We all live a life that is primarily based on fear or love. Most have deluded themselves into believing that they have chosen love as their guide stone, when in fact and in deed, the markers of their fear run rampant throughout their existence and their orbit. The behaviors of over-dominance and over-nurturing are prime indicators of those ruled or simply controlled by fear. Toggling back and forth between those behaviors is most often misinterpreted by people as some form of spiritual healing or spiritual growth, when in fact it only depicts the definitive absence of love.

When you truly become a creature of love through and through, the fear and anxiety and the swinging pendulums fade away. All that is left is love, and then you realize that you have no desire or time to waste on any of the other nonsense. It is an absolutely titillating and resounding epiphany. It is the moment of your true birth and the beginning of a beautiful existence.

Cribb          2016

Answer the Question (Love vs Sex 242)

Why am I with you?
Please answer the question.

You’re with me because you love me.

And why do I love you?
What is at the core of my love?

You love me because I am aware, empathetic, and intelligent.

Yes, but what impact do those traits have upon me?
You have other traits too that are not as positive, that could be considered detractors or significant negatives. So, why do your positive traits outbalance your problems and the challenges they present to me?

I guess that even though sometimes it’s difficult to be with me, you believe that the good outweighs the bad.

Maybe in part, but that’s not really the answer. Why would I choose to stay with you? People don’t just stay with someone because they love them. Love itself is not enough and it has never ever really been enough to justify a true commitment to a relationship. Love is awesome all by itself, but commitment to a relationship of love is on a different level. So, why would I choose to stay with you?

I suppose because you believe in me.

Bada-boom, bada-bang, we have a winner! I guess late is better than never! It would not be so bad of an idea to try and remember that. . . may indefinitely or perpetually or something along those types of temporal parameters. Let me help you out one more time, just to get you started again. . . I believe in you, butthead.

Cribb          2017

The Contorted, Twisted, and Bastardized Form of “Love”, We have All been Taught to Believe is Ideal (Love vs Sex 237)

Written by Percy Sledge and first recorded in 1966, “When a Man Loves a Woman” hit a cultural nerve. The song shot to the top of both the Billboard Hot 100 and R&B charts. Another version, recorded twenty-five years later by Michael Bolton, also went straight to the top of the charts, and the song now sits at number 54 on Rolling Stone’s list of the five hundred greatest songs of all time. Nothing is more prominent than love and sex in Western media, and “When a Man Loves a Woman” is an example of the message whispered in romantic ears throughout the world.

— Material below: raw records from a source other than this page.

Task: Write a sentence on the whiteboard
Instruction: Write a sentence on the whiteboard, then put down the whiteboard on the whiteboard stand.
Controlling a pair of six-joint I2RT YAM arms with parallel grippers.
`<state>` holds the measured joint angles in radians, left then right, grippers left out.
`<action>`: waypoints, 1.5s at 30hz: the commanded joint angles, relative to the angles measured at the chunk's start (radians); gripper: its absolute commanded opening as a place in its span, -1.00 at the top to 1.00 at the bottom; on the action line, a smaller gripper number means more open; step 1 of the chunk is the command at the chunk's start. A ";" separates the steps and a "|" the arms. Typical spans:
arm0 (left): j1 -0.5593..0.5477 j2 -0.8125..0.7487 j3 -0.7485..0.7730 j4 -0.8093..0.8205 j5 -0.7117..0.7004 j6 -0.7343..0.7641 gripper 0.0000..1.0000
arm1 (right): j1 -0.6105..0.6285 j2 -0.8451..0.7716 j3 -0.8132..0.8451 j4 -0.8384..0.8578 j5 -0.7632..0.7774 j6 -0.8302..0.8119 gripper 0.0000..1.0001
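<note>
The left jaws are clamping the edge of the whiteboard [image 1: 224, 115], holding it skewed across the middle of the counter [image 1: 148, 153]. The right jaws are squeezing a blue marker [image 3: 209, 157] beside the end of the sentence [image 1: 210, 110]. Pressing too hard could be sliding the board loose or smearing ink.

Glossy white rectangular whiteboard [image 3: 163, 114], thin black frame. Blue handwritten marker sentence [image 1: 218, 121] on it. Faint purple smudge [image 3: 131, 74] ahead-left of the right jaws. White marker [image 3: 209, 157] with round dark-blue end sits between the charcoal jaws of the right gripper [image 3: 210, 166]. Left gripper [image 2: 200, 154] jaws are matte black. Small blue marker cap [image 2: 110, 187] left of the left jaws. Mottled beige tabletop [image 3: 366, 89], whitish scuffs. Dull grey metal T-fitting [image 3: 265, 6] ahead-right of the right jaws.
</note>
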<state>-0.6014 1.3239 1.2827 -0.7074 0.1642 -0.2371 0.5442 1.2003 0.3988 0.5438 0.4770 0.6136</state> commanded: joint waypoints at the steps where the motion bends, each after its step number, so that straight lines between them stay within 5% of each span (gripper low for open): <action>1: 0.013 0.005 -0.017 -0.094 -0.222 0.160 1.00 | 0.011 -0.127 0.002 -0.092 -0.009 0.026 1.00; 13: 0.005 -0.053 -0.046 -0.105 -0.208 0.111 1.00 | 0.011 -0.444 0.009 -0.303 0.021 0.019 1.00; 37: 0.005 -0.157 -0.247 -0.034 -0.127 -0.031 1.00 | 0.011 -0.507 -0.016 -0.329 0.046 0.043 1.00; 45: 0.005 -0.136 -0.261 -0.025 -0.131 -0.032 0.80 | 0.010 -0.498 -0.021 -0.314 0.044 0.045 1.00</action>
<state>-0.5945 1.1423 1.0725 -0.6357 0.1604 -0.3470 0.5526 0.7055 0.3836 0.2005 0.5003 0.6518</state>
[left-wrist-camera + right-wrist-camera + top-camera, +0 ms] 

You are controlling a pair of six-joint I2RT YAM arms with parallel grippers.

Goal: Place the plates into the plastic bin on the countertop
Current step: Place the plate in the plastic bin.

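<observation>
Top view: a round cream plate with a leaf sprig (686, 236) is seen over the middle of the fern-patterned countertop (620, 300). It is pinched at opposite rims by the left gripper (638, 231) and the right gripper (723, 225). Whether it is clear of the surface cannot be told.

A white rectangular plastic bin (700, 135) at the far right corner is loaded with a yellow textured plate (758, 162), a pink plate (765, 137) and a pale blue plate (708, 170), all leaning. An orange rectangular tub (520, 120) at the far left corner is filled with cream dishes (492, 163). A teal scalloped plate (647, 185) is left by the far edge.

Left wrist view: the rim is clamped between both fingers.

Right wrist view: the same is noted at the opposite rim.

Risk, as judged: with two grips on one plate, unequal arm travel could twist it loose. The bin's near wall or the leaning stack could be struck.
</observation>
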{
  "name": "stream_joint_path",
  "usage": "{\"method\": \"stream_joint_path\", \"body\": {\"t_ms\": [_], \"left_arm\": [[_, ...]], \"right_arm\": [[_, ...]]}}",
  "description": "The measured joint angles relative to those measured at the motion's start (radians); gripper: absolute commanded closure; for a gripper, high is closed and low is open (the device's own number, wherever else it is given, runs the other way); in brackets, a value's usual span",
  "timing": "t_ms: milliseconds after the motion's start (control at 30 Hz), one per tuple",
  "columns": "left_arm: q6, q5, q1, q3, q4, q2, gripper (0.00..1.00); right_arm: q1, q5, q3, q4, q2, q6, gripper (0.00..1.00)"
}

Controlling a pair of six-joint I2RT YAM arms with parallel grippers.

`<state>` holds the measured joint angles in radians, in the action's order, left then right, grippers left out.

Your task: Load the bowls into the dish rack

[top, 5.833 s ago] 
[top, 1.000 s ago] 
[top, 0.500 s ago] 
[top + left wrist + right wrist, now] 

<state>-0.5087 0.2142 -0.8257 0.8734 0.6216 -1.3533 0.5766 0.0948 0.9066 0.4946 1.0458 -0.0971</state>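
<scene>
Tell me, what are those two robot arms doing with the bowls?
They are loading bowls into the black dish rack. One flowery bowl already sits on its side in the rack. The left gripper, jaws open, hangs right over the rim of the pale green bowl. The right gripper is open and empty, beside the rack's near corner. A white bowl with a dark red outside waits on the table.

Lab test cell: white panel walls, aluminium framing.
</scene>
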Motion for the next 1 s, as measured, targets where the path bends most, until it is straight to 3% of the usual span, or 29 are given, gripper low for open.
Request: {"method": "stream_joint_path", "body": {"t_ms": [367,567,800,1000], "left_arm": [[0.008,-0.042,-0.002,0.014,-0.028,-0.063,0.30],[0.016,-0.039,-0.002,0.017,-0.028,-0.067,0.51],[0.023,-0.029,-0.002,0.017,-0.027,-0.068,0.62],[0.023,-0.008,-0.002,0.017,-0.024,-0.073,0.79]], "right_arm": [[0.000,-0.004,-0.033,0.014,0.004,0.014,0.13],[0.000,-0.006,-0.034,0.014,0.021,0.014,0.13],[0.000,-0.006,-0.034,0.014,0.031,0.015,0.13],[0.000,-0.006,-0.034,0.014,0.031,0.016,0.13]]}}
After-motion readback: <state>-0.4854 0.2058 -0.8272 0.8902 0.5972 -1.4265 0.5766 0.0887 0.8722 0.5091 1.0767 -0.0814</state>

What does Mr. Sledge have to say about a man’s love for a woman? What are the signs of true masculine love? Copyright restrictions won’t allow us to quote the song’s lyric in full, but most readers know the words by heart anyway. To review, when a man loves a woman:

  • He becomes obsessed and can’t think of anything else.
  • He’ll exchange anything, even the world, for her company.
  • He’s blind to any fault she may have, and will abandon even his closest friend if that friend tries to warn him about her.
  • He’ll spend all his money trying to hold her attention.
  • And last but not least, he’ll sleep in the rain if she tells him to.

We’d like to suggest an alternative title for this song: “When a Man Becomes Pathologically Obsessed and Sacrifices All Self-Respect and Dignity by Making a Complete Ass of Himself (and Losing the Woman Anyway Because Really, Who Wants a Boyfriend Who Sleeps Out in the Rain Because Someone Told Him Too?).”